17. Mai 2018 | Pressemitteilungen

Rat der Stadt solidarisiert sich mit den Mitarbeiterinnen und Mitarbeitern von ZF-TRW

Dr. Klaus Haertel: "ZF Friedrichshafen muss von Schließungsplänen Abstand nehmen!"

  • Dr. Klaus Haertel, Fraktionsvorsitzender der SPD-Ratsfraktion

Der Rat der Stadt Gelsenkirchen hat am heutigen Donnerstag, 17. Mai, einstimmig eine Resolution verabschiedet, in der sich die Mitglieder des Rates mit den Mitarbeiterinnen und Mitarbeitern von ZF-TRW in Schalke solidarisieren und die Gremien der ZF Friedrichshafen AG auffordern, von den Planungen zur Schließung des Standortes Gelsenkirchen Abstand zu nehmen. Dr. Klaus Haertel, Fraktionsvorsitzender der SPD-Ratsfraktion, richtete ebenfalls einen dringenden Appell gegen die Schließungspläne an die gemeinnützige Zeppelin-Stiftung, Hauptaktionär der ZF-AG, mit einem Hinweis auf Artikel 14 (2) des Grundgesetzes: "Eigentum verpflichtet. Sein Gebrauch soll zugleich dem Wohle der Allgemeinheit dienen. Werden Sie Ihrer sozialen Verantwortung auch für die Beschäftigten in Gelsenkirchen gerecht."

Resolution ZF-Friedrichshafen AG / TRW

Der Rat der Stadt Gelsenkirchen hat mit Erstaunen und Empörung erfahren, dass der ZF-Konzern plant, den Produktionsstandort Gelsenkirchen-Schalke zu schließen. Der Rat der Stadt Gelsenkirchen solidarisiert sich mit den Mitarbeiterinnen und Mitarbeitern, der IG Metall sowie dem Betriebsrat des Automobilzulieferers ZF-TRW.

Der Rat der Stadt Gelsenkirchen nimmt nicht hin, dass wie schon bei Vaillant, Wellpappe und anderen Betrieben angeblich rückläufige Absatzzahlen und unrentable Produktionsverfahren an diesem Standort als Begründung dienen sollen.

Der Rat der Stadt nimmt ebenso nicht unwidersprochen und widerstandslos hin, dass der Standort an der Freiligrathstraße mit über 500 Beschäftigten - davon 350 in der Produktion - und ihre Familien ins Bergfreie stürzen, obwohl die Auftragslage in dem international aufgestellten Konzern gut ist und keine offenkundigen Anzeichen für eine mangelnde Auslastung bestehen. Das Angebot an die Beschäftigten, zu einem anderen Standort zu wechseln, ignoriert die Verwurzelung der betroffenen Familien mit Kindern, Angehörigen und Wohneigentum in der Stadt und offenbart die fehlende Verantwortung des ZF-Konzerns für den Standort Gelsenkirchen.

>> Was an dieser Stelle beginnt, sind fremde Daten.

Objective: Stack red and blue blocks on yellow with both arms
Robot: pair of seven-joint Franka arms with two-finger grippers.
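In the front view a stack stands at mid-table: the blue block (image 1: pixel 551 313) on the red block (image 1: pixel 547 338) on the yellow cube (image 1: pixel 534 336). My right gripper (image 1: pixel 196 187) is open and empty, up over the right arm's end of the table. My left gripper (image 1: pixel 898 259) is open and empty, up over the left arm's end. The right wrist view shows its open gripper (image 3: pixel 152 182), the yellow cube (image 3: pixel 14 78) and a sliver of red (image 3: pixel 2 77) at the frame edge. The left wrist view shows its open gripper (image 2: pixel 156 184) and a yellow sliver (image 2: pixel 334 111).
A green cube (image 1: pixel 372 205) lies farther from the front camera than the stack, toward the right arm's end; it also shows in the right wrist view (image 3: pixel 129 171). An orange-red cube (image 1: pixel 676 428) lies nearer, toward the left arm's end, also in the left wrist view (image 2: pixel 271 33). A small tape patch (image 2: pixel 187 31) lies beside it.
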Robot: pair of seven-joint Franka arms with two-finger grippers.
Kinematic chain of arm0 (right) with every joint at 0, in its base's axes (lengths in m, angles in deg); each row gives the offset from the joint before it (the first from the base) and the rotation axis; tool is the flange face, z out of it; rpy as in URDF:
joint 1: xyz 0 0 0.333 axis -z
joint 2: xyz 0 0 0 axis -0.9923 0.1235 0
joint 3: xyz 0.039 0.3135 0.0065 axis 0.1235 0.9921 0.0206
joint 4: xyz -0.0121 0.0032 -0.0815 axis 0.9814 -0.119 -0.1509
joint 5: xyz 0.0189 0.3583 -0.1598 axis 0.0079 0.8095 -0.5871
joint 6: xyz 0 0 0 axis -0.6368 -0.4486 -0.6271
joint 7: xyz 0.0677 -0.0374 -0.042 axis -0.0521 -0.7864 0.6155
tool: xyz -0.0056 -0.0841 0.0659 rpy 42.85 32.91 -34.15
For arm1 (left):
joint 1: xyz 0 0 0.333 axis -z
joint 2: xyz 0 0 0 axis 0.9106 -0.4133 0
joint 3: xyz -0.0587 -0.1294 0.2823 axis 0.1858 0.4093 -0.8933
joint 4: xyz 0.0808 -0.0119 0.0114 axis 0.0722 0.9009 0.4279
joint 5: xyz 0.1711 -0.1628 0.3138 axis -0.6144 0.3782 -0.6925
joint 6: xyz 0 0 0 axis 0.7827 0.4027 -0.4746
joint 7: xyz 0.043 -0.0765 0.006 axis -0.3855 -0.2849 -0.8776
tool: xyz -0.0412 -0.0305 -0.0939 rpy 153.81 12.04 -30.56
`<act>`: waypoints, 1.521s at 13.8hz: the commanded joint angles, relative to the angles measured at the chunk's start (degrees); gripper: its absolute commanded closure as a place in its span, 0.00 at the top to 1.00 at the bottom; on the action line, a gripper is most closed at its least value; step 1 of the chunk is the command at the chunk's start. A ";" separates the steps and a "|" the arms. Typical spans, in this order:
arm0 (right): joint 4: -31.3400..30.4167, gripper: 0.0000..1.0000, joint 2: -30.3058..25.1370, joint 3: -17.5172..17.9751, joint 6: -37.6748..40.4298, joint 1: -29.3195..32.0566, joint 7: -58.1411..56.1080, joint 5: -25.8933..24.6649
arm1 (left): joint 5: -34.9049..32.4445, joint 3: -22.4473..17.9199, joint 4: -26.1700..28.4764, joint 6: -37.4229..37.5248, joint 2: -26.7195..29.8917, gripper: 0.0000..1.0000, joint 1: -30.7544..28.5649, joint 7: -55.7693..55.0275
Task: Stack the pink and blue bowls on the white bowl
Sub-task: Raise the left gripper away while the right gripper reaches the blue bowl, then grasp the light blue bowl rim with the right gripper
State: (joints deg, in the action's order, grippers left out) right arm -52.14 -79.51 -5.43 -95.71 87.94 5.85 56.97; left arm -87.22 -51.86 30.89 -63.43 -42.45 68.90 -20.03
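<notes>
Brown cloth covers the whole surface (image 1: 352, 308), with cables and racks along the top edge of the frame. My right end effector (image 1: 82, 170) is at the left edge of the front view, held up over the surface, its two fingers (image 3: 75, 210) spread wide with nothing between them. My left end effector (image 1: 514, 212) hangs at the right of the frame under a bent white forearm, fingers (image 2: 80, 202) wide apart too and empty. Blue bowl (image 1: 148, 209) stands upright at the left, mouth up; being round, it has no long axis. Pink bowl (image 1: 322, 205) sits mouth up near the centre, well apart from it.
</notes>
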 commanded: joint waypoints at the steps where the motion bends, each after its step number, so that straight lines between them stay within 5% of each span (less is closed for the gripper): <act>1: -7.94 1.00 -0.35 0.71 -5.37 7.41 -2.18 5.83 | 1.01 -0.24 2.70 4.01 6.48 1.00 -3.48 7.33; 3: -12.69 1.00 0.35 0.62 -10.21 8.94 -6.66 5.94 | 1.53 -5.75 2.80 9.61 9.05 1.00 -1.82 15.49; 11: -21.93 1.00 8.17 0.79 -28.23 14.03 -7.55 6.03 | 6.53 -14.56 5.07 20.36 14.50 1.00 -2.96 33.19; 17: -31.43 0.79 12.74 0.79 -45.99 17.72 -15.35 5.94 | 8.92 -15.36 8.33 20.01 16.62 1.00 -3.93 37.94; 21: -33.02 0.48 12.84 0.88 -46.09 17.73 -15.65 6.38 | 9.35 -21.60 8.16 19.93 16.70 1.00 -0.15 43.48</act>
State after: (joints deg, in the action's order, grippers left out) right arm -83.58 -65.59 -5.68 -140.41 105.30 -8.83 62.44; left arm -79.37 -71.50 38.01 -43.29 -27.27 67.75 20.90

Der ZF-Standort Schalke ist hochmodern, gut strukturiert und liefert modernste Lenkungssysteme an verschiedene Automobilhersteller. Neben diesen Lenkungen ist das Werk aber auch in der Lage, weitere Produkte herzustellen, die sich bereits jetzt im Produktionsspektrum der ZF-Friedrichshafen AG finden.

Seit vielen Jahren schreibt das Werk zudem tiefschwarze Zahlen und finanziert auf diese Weise auch die zukunftsorientierte Forschung und Entwicklung des ZF-Konzerns mit. Die Mitarbeiterinnen und Mitarbeiter haben in der Vergangenheit ihr hohes Engagement für den Erhalt und die Weiterentwicklung des Standortes immer wieder unter Beweis gestellt und erwarten nun, dass Aufträge für die Herstellung von Zukunftsprodukten auch im Schalker Werk platziert werden. Sowohl das Umfeld des Werkes als auch die hervorragende Qualifikation und Flexibilität der Mitarbeiterinnen und Mitarbeiter bieten die Chance, solche innovativen Produkte am Standort zu fertigen. 

Der Rat der Stadt Gelsenkirchen fordert daher die Gremien der ZF Friedrichshafen AG auf, von den Planungen zur Schließung des Standortes Gelsenkirchen Abstand zu nehmen.

Ebenso appelliert der Rat der Stadt Gelsenkirchen an den Oberbürgermeister und den Rat der Stadt Friedrichshafen als Vertreter des Stiftungsträgers der ZeppelinStiftung, seiner sozialen Verantwortung für die Mitarbeiterinnen und Mitarbeiter des ZF-Standortes Schalke gerecht zu werden.